__Exercise__
Your answer must be a word-for-word copy of the data.

━━━━━ Raw data

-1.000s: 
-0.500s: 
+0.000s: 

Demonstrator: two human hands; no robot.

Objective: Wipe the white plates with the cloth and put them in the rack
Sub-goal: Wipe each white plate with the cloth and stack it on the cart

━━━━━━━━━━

__Expected answer__
-1.000s: 
-0.500s: 
+0.000s: 

Demonstrator: two human hands; no robot.

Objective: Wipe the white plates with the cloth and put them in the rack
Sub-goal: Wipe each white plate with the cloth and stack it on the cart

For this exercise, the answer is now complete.